Na situação “atípica”, tchebeti mom na barkafon di kumpanher ka mati
Ismael
Sadilú Sanhá
Doutorando em Políticas Públicas pelo ISCTE-IUL
Pode
até parecer sarcástico ou ainda jocoso, mas de há alguns anos para cá, devido
aos momentos atrelados por que a Guiné-Bissau tem passado, apesar de ainda
continuar a resistir às intempéries e fortes investidas provenientes de “djundja
djundja pulitiku” (disputa política), os ditos eruditos e os políticos
tentam encontrar uma palavra-chave ou um rótulo, seja pejorativo ou elogioso,
para explicar o descalabro da situação política.
Entre
as palavras que mais ouvi vezes sem conta e que, a meu ver, encaixa na
perfeição das coisas é palavra “atípica”. Em Portugal, um político
de alta craveira apelidou de “geringonça” o actual governo,
resultante de uma coligação entre o Partido Socialista (PS) e os partidos da
esquerda tidos como radicais, porque a linha que orienta as suas políticas não
compagina com o sistema capitalista, em virtude do desmantelamento do “Welfare
State” (Estado provedor).
A
situação “atípica” e que vive o país revelou ser um arauto de todas as
desgraças que pairam sobre a nossa terra, uma vez que jungiu energicamente a
parafernália indispensáveis à consolidação da democracia.
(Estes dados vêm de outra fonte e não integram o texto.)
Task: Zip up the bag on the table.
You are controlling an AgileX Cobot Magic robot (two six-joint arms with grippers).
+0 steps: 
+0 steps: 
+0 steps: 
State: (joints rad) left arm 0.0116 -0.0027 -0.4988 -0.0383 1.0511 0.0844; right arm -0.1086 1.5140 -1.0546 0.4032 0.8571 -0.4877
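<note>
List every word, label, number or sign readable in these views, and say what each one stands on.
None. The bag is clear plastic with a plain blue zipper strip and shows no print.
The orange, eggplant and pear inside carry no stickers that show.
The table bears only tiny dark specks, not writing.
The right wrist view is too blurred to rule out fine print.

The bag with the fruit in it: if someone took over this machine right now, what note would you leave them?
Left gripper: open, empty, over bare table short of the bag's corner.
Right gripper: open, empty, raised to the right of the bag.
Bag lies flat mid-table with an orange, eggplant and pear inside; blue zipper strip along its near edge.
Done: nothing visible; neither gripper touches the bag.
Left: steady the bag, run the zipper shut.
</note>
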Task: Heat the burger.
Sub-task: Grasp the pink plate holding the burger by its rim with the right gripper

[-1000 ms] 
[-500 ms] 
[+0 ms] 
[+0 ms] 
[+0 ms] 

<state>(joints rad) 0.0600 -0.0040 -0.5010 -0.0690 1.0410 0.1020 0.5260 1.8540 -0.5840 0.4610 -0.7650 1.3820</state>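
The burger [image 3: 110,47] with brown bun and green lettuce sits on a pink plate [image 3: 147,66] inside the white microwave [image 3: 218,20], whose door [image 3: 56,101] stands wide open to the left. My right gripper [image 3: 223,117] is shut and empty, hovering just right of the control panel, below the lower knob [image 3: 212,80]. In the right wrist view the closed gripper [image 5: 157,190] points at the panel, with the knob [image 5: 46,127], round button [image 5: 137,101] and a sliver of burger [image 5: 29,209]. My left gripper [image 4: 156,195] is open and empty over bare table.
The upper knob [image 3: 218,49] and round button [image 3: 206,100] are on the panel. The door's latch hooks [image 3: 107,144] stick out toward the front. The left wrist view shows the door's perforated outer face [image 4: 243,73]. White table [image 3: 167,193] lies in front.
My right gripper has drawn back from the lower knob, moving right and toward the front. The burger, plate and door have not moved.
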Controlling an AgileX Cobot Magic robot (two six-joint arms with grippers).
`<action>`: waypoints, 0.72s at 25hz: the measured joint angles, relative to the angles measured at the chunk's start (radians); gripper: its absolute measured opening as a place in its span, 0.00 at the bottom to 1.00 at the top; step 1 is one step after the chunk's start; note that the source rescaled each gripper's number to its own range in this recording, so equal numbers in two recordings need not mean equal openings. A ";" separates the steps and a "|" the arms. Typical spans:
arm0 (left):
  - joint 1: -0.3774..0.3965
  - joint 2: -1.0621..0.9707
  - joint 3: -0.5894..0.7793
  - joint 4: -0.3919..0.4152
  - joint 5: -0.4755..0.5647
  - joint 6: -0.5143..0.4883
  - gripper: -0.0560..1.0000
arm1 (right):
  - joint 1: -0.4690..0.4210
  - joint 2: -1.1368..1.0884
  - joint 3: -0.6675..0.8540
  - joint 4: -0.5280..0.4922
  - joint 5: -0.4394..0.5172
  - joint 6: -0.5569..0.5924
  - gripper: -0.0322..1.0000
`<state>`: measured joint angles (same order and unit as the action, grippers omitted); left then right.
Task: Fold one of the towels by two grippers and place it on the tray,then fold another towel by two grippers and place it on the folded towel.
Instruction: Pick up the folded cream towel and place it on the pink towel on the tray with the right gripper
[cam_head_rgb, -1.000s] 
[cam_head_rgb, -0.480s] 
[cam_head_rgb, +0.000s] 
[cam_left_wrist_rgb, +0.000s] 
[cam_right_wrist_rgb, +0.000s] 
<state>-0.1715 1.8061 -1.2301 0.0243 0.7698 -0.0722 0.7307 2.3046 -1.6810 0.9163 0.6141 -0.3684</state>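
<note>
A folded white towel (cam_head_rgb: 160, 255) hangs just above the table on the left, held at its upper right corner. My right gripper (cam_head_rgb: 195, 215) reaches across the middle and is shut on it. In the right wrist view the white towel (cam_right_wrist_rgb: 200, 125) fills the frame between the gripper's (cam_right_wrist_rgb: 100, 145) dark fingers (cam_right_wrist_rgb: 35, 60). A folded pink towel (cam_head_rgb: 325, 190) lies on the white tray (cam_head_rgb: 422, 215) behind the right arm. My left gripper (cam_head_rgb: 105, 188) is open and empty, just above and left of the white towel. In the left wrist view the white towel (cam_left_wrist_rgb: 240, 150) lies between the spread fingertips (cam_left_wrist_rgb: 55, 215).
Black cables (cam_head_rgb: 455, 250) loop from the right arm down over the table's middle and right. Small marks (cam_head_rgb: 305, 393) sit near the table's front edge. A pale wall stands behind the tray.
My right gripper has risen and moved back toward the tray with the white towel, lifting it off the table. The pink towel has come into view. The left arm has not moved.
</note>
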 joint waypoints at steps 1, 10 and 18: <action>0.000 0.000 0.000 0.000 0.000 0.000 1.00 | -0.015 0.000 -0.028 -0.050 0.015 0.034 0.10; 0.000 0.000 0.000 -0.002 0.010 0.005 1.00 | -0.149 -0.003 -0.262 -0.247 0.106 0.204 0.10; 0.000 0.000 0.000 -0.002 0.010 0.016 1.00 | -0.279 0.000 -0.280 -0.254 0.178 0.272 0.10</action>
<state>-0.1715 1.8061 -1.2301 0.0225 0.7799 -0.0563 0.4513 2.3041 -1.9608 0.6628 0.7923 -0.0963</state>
Em decorrência, tem-se
assistido às constantes convulsões políticas, interrupção temporária da
Constituição da República, à ineficácia do sector judiciário, ao caos social
etc.
Perante
está amálgama inerente à conjuntura actual, a única pessoa que ainda resiste às
ondas de “atipicidade”é o Presidente da República, por o seu mandato
ainda estar em curso nos termos constitucionais. Os Deputados já entraram na “aticipidade”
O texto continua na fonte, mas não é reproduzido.